Age: Not sure that is entirely relevant.

Appearance: Cellular.

You’re talking in riddles. I’m bracing myself for some seriously hard science.

Stop beating about the bush and get on with it. OK, here goes. Two Stanford University systems biologists, Xianrui Cheng and James Ferrell, have discovered the speed at which cells die.

What is a systems biologist? A biologist who is good at maths, but you are missing the bigger picture.

What is the bigger picture? If we know the speed at which cells die and, more to the point, the way in which they die, we can do amazing things.

Like what? Oh, you know, curing cancer by encouraging cancerous cells to kill themselves, and stopping cells from dying in patients at risk of Alzheimer’s disease.

So what is the speed of death? According to Cheng and Ferrell, writing in the magazine Science, it is 30 micrometres a minute.

I’m not familiar with the micrometre. That is because you are not a systems biologist. It is often abbreviated to micron, and is equal to 1×10-6 of a metre, one-millionth of a metre or one-thousandth of a millimetre.

So the speed of death is 30-thousandths of a millimetre a minute? Apparently so. The New Scientist, in its headline on the findings, helpfully expresses it at two millimetres an hour.

And what is actually dying at that rate? Cells. By studying frogs’ eggs, Cheng and Ferrell have measured the rate of apoptosis, which is best understood as a form of cell suicide or “programmed cell death”, by which cells kill themselves off for the organism’s greater good. Sometimes the cell senses it is time to quit; other times neighbouring cells give it a nudge via trigger waves. Cheng and Ferrell have measured the speed of those trigger waves.

But these cell deaths are good? Mostly, yes. The average human loses more than 50bn cells a day and gets along fine without them.
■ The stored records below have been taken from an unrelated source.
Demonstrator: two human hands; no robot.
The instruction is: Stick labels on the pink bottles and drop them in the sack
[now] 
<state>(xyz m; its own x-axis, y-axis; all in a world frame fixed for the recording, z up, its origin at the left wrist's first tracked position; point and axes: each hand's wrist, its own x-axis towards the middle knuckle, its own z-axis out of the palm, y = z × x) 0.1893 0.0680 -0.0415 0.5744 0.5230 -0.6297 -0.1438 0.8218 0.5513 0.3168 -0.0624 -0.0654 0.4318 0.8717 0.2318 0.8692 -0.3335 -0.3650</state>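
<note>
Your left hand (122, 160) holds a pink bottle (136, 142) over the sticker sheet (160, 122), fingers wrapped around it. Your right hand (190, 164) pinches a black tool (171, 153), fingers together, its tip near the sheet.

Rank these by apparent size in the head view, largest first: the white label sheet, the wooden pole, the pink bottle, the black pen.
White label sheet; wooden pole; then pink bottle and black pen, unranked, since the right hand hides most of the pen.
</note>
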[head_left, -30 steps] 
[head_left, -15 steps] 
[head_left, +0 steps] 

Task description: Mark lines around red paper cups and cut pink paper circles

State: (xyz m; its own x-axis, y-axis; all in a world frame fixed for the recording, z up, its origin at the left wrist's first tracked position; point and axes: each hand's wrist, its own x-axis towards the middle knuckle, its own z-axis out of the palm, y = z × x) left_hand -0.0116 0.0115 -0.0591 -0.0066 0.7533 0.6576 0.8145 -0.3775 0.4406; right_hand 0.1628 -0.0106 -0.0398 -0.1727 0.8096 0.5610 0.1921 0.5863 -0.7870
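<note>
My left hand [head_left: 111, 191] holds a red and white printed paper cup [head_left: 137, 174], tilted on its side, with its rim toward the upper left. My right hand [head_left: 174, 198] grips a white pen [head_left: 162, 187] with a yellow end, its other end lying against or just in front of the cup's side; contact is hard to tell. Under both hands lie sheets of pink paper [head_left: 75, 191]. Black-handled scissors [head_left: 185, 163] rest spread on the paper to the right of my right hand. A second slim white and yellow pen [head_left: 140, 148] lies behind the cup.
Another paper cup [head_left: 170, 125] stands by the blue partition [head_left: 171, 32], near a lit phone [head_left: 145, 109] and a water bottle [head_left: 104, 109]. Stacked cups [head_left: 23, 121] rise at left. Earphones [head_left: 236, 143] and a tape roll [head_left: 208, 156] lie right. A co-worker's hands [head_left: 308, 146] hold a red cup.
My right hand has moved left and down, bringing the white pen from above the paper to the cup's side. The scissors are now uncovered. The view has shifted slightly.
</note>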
But sometimes the cells get confused, and ones you need die off or ones you don’t want hang around, so the more we understand the process of cellular death, the more effective biomedical interventions will be.

Not to be confused with:Speed of Death, a track from the album Born to Hate by the New Zealand punk band the Cavemen.

Do say: “Who says we can’t get our heads around cutting-edge science?”

Don’t say: “I think I need a lie-down.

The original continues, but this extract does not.